● **EXERCISE OBJECTIVE**: Repeat the listing below word for word, stopping after the line that contains "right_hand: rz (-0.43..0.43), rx".
=== DATA EXCERPT ===
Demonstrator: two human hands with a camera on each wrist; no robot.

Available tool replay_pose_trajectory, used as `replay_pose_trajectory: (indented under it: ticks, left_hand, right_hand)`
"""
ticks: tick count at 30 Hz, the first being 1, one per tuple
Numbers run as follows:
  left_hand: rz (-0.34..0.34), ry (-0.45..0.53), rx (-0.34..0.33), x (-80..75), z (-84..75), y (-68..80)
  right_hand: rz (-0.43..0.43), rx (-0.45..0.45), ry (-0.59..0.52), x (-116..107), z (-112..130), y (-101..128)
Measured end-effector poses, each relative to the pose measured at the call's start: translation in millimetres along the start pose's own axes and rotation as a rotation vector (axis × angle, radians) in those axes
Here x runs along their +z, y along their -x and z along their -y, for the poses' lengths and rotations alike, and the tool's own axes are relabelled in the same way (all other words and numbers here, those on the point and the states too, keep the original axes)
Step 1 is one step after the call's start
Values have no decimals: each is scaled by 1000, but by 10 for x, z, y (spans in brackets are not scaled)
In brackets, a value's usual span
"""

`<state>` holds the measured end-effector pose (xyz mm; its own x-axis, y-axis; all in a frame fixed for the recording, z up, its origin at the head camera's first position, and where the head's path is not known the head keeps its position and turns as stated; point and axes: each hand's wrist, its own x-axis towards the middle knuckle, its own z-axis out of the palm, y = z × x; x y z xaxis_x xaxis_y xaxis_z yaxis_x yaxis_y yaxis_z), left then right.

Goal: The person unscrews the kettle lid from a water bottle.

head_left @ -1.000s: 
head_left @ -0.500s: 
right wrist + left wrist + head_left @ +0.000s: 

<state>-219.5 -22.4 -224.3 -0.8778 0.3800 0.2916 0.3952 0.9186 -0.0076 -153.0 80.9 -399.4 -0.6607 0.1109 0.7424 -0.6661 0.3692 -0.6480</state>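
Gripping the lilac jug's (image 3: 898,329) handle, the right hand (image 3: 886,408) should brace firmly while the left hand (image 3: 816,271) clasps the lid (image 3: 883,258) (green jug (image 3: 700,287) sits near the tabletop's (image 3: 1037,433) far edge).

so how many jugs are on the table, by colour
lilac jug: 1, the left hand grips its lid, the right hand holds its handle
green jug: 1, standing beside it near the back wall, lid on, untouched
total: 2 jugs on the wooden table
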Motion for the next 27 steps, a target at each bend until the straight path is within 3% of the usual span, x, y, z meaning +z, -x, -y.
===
● **RESPONSE TO THE TASK**:
Demonstrator: two human hands with a camera on each wrist; no robot.

Available tool replay_pose_trajectory, used as `replay_pose_trajectory: (indented under it: ticks, left_hand, right_hand)`
"""
ticks: tick count at 30 Hz, the first being 1, one per tuple
Numbers run as follows:
  left_hand: rz (-0.34..0.34), ry (-0.45..0.53), rx (-0.34..0.33), x (-80..75), z (-84..75), y (-68..80)
  right_hand: rz (-0.43..0.43), rx (-0.45..0.45), ry (-0.59..0.52), x (-116..107), z (-112..130), y (-101..128)

The answer contains nothing more.